Problem requirements:
Beginning at the top of the material, repeat each line exactly, and stop once the line with "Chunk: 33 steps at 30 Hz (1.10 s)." has been written.

··· Dataset content

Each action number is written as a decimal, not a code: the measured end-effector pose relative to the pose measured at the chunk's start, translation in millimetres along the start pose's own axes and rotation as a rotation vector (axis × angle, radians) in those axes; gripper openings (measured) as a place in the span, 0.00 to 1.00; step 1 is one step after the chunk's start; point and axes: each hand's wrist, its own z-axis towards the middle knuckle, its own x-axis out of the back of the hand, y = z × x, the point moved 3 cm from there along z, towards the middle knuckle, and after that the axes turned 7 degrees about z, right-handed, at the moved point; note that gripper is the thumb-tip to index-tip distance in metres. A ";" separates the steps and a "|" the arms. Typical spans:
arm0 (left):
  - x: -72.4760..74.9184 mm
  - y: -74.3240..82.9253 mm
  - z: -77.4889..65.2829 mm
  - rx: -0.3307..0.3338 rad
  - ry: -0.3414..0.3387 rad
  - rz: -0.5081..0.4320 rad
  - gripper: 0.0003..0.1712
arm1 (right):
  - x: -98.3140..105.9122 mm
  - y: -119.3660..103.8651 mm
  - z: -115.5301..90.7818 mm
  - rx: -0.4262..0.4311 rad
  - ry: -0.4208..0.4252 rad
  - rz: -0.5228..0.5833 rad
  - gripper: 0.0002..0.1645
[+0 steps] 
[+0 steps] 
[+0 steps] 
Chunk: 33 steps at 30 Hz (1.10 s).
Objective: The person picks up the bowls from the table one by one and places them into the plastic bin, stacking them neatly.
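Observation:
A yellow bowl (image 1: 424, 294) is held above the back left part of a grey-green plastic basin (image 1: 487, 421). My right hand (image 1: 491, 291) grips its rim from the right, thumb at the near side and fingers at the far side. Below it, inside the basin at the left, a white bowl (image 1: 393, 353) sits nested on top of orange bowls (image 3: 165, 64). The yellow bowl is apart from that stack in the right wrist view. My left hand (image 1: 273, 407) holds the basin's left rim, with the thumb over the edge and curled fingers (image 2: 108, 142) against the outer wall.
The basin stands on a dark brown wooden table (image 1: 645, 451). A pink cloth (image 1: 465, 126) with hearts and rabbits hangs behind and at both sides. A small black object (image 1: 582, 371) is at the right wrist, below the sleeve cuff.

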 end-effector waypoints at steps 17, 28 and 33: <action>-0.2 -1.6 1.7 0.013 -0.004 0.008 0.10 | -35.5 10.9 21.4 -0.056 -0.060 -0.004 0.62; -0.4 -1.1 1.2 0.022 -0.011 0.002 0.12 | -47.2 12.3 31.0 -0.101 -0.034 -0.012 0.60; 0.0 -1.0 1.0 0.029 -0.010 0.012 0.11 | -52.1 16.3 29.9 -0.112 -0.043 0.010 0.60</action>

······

Task answer:
Each action number is written as a decimal, not a code: the measured end-effector pose relative to the pose measured at the chunk's start, translation in millimetres along the start pose's own axes and rotation as a rotation vector (axis × angle, radians) in those axes; gripper openings (measured) as a place in the span, 0.00 to 1.00; step 1 is one step after the chunk's start; point and axes: each hand's wrist, its own z-axis towards the middle knuckle, its own x-axis out of the back of the hand, y = z × x, the point moved 3 cm from there along z, towards the middle knuckle, and after that the axes turned 7 degrees about z, right-handed, at the moved point; note that gripper is the thumb-tip to index-tip distance in metres. A ";" separates the steps and a "|" the arms. Typical spans:
arm0 (left):
  - x: -72.4760..74.9184 mm
  - y: -74.3240..82.9253 mm
  - z: -77.4889..65.2829 mm
  - rx: -0.3307..0.3338 rad
  - ry: -0.3414..0.3387 rad
  - rz: -0.5081..0.4320 rad
  - gripper: 0.0003..0.1712
arm1 (right):
  - x: -98.3140..105.9122 mm
  - y: -119.3660..103.8651 mm
  - z: -115.5301..90.7818 mm
  - rx: -0.4262..0.4311 rad
  - ry: -0.4208..0.4252 rad
  - rz: -0.5228..0.5833 rad
  - gripper: 0.0002..0.1645
[+0 steps] 
[+0 steps] 
[+0 steps] 
Chunk: 33 steps at 30 Hz (1.10 s).

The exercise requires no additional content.